• [Exercise]:
Everything from the top of the data below through the line with "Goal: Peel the" should be duplicated exactly, and nothing past it.

• [Material provided]:
----------
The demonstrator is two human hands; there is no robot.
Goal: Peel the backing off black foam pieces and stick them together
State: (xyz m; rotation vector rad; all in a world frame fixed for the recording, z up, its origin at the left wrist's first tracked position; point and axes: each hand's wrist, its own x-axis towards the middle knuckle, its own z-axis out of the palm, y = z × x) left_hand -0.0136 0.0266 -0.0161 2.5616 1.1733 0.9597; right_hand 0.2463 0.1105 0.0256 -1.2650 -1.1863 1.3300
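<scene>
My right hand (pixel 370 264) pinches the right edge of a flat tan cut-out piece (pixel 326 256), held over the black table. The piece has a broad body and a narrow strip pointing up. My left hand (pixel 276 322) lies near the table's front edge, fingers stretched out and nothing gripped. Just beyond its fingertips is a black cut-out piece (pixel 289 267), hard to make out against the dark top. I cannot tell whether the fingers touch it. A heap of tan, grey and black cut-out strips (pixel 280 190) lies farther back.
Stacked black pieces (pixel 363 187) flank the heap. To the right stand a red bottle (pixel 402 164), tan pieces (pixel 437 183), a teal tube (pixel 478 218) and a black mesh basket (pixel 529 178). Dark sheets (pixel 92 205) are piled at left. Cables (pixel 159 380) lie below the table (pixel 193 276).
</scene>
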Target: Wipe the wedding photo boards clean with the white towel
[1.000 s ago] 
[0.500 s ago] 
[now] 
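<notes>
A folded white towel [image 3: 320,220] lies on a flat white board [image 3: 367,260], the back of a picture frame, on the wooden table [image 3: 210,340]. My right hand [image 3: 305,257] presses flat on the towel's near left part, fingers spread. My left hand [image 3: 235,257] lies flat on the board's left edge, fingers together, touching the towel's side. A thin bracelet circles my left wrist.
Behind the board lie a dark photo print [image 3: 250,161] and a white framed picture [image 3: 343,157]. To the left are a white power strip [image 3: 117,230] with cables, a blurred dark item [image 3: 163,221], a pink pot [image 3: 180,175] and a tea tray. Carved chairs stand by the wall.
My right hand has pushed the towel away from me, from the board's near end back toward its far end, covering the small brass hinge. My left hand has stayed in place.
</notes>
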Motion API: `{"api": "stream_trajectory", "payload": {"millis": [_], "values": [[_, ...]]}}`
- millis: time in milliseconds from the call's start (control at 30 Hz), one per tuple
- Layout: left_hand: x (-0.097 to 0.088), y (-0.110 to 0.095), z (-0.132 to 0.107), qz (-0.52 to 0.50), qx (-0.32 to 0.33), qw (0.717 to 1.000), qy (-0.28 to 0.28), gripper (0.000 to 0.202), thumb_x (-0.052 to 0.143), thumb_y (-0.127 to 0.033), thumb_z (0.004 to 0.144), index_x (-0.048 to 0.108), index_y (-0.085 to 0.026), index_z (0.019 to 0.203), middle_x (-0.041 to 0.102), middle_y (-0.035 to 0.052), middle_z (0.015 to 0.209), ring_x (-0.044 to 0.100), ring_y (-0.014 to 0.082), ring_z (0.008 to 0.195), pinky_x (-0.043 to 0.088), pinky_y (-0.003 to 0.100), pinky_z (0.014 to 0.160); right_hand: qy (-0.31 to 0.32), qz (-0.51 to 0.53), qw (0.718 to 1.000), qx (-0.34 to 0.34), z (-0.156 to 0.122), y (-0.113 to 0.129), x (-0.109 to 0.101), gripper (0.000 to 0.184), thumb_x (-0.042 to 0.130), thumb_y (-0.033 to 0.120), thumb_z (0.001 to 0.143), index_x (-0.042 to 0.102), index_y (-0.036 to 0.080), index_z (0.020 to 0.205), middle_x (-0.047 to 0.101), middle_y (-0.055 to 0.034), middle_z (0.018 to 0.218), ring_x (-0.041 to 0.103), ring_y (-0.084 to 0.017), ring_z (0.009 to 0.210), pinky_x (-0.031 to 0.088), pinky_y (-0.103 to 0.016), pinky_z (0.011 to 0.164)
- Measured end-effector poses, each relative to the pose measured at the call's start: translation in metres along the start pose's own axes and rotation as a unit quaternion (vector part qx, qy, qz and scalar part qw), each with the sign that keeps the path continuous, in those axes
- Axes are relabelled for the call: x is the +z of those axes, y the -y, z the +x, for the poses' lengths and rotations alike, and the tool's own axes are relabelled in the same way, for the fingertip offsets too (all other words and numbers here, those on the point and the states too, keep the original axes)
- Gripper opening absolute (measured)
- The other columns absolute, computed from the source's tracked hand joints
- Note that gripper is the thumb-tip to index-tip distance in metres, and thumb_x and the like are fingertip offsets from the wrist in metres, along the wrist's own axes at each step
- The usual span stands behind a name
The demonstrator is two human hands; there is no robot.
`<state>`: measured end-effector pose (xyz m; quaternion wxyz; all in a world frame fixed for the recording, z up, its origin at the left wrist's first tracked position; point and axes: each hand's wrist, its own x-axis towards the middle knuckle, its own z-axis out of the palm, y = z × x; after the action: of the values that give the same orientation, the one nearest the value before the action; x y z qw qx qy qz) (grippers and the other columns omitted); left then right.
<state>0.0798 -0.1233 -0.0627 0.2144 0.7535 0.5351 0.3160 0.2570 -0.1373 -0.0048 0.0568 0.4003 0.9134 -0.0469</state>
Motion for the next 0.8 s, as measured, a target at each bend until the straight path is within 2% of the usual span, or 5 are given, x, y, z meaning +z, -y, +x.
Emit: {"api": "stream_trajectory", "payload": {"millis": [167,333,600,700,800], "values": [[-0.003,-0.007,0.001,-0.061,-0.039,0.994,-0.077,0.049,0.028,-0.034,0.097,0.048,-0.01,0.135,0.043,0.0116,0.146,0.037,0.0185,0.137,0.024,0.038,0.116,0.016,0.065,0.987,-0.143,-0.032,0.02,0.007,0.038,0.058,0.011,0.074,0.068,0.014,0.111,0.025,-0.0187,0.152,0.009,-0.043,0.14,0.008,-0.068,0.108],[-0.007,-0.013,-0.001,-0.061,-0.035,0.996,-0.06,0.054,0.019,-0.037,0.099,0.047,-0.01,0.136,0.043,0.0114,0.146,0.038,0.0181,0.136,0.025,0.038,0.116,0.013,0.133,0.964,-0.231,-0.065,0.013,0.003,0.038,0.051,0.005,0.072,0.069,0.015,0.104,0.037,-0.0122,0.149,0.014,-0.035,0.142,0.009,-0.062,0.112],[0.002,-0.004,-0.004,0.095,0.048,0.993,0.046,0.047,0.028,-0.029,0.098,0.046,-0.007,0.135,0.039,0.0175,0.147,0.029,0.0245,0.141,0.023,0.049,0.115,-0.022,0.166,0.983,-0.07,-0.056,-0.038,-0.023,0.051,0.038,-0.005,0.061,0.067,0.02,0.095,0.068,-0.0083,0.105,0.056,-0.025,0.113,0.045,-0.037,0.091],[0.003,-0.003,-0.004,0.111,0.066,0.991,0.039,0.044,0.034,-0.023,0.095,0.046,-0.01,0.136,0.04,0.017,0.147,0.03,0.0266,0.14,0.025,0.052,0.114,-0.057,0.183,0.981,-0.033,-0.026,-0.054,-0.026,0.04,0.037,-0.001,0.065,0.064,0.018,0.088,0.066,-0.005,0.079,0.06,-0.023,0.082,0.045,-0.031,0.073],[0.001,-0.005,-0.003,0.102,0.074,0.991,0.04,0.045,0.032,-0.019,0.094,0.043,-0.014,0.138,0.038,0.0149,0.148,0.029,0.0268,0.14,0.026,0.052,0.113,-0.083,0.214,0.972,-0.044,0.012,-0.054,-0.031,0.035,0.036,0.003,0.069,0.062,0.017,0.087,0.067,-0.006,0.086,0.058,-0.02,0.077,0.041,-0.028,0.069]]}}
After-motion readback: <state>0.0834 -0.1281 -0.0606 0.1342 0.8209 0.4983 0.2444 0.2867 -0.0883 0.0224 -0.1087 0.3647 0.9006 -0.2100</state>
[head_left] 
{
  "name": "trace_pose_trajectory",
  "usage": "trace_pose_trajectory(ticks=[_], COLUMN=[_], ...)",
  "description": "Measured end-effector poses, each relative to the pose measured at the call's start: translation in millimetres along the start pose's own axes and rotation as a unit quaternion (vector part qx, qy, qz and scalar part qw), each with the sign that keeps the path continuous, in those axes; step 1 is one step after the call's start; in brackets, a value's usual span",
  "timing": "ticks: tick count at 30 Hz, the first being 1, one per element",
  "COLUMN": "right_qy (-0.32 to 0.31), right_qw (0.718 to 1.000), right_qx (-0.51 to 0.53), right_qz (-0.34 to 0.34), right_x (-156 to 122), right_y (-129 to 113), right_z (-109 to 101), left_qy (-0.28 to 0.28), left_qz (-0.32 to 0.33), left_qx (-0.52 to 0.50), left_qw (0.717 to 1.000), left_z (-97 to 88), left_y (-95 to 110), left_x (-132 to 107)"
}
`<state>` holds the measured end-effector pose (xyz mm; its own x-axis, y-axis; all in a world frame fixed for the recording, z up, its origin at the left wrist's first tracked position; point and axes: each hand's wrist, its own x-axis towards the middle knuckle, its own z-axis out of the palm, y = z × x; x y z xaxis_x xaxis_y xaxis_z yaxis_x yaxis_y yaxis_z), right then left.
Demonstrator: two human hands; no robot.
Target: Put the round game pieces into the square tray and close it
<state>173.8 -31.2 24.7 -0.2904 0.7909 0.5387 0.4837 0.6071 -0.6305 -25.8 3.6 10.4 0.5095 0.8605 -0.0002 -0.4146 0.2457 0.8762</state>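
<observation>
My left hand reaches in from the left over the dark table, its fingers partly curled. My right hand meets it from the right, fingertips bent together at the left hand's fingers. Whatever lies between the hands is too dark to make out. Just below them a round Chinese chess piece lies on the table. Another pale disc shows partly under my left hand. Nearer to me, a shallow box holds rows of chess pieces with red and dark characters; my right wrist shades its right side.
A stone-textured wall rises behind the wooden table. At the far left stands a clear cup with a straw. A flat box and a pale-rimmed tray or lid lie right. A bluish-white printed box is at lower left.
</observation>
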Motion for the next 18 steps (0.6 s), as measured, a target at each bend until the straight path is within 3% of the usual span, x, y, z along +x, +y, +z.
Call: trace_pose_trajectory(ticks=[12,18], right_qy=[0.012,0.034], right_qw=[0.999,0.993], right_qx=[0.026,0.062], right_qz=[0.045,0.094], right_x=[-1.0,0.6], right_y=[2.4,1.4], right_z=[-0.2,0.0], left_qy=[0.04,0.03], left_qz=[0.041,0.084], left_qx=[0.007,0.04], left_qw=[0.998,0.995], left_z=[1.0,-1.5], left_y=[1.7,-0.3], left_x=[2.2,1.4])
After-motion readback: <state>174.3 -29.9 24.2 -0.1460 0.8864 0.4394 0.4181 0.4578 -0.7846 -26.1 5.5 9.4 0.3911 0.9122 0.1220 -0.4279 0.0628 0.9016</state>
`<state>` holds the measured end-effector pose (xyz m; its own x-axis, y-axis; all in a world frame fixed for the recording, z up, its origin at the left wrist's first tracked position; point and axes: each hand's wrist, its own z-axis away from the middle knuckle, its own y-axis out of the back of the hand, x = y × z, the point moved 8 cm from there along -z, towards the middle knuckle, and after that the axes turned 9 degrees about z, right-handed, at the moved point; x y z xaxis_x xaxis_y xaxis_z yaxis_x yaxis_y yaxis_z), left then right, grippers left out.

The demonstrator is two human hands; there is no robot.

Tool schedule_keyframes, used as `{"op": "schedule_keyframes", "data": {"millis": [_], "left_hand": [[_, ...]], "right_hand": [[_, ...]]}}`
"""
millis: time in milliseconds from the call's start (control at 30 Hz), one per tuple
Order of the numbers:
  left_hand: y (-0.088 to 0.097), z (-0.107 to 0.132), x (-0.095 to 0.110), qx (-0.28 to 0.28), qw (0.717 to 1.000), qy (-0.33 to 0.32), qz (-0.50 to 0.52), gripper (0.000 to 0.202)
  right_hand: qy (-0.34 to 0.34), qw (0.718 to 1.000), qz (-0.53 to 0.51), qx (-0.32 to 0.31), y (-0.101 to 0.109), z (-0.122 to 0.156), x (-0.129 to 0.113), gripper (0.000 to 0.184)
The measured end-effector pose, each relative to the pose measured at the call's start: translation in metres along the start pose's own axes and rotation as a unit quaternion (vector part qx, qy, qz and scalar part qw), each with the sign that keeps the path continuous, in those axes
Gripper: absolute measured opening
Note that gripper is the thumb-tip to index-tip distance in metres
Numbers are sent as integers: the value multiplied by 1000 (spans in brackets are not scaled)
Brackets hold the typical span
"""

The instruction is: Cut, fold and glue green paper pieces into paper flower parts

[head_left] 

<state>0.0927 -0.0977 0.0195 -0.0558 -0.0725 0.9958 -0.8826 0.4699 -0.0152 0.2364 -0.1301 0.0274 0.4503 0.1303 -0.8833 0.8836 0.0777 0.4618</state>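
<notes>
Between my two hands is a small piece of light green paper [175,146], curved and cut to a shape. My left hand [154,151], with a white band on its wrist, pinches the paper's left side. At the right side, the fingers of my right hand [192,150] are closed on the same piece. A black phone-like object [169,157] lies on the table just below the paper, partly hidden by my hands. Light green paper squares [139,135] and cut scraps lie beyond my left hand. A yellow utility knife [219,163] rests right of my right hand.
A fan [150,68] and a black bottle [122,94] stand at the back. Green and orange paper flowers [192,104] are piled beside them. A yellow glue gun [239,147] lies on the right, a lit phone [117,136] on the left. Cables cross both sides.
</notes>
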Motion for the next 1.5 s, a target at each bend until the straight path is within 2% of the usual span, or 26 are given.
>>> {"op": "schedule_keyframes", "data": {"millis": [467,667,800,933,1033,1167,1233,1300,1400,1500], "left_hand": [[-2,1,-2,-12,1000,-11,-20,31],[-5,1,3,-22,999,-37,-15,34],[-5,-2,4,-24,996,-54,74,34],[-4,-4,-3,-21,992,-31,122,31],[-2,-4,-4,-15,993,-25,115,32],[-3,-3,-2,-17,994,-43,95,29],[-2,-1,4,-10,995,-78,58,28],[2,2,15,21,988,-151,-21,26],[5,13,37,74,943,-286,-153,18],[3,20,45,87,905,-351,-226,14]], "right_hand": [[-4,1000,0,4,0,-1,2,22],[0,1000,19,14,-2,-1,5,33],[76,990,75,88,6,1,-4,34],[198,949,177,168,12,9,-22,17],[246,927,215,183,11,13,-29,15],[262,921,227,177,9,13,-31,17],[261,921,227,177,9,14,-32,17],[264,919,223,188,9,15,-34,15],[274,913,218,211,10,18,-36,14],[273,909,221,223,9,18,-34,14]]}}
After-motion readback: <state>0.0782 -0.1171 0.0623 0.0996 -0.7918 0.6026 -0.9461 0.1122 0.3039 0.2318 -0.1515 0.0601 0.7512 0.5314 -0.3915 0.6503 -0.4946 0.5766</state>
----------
• [Answer to this problem]:
The demonstrator is two human hands; there is no robot.
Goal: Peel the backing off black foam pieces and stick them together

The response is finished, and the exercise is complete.